And then, she found the name that she was looking for. Without the help of the receptionist, she walked inside, took the lift to the second floor, and then walked into the room number she had read in the register.


There were no doctors to stop her as she closed the door behind her, her eyes fixed at the patient lying in the hospital bed, his eyes shut. He looked weak.


His file lied on the side table, with the doctors signatures underneath.


Her thumb delicately traced his name and she spoke it aloud to herself as she had the first time that she met him. "Zubin Singhaniya."


It was only a whisper under her breath, but his eyes flew open. He had always been a very aware sleeper, but one would expect him to be deep into sleep atleast when he was sedated. Turns out, he wasn't.


Saying goodbye was going to be harder than she thought.


"Mia?" Zubin only said in a whisper. He wasn't sure if she was actually here or was his fever making him hallucinate her presence, for she had been long declared dead by the police.


A small smile played on her lips. He was the only person alive in this whole wide world who actually mattered to her. Whom she actually felt something for.


But feelings were a weakness.


Taking the pillow from the side chair, she sat beside him. "It's me," she whispered.


"Mia?" He repeated, in disbelief. Water filled in his eyes for keeping it open without blinking for too long, but how could he blink? He was afraid he'd shut his eyes and the angel in front of him would disappear into the air.

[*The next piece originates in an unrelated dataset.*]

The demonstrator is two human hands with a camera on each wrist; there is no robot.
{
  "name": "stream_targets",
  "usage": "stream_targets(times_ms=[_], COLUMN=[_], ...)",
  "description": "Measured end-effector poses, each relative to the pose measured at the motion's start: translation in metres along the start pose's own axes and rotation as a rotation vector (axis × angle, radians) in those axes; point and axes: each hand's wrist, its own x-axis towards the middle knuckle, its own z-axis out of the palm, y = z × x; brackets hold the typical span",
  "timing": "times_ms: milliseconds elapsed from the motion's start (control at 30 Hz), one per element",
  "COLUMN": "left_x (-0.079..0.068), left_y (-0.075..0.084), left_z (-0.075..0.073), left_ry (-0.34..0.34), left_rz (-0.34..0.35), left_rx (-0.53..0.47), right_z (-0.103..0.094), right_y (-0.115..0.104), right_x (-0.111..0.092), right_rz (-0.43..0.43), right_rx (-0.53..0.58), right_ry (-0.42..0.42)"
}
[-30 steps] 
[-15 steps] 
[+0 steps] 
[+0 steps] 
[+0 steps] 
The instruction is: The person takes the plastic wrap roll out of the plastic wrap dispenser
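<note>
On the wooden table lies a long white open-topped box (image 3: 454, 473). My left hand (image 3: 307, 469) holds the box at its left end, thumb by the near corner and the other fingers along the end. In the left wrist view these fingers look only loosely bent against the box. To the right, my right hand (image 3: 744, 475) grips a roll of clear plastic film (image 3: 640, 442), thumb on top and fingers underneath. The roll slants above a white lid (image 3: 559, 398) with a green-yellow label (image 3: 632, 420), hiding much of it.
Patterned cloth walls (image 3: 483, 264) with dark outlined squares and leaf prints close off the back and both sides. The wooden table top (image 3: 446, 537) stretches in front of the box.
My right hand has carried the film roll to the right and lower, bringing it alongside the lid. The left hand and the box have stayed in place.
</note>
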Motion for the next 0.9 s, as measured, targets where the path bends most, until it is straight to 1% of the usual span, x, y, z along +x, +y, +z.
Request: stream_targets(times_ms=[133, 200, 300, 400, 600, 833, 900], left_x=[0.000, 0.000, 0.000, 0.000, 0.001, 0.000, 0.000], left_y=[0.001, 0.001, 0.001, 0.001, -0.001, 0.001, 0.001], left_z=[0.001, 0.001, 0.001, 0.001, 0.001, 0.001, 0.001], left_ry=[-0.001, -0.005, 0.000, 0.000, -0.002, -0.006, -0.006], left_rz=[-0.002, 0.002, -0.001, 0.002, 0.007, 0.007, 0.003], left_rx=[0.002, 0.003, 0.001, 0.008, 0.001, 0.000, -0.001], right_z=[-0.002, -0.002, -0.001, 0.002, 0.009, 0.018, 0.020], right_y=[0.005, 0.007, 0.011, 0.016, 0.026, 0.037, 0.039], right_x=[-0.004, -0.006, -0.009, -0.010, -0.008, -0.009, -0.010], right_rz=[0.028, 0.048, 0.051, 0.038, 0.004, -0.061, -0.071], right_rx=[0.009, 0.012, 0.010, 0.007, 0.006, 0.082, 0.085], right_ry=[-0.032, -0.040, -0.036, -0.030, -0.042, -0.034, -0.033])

She felt like holding his hand and telling him she was here, but she didn't.


You know what she thinks by now, don't you?


That feelings were a weakness.


And every weakness had to be eradicated.


His eyes shut suddenly and a muffled scream filled the room as she pressed the pillow in her hand on his face. His weak hands struggled and tried to push her away but she was too strong and determined as compared to his sedated self.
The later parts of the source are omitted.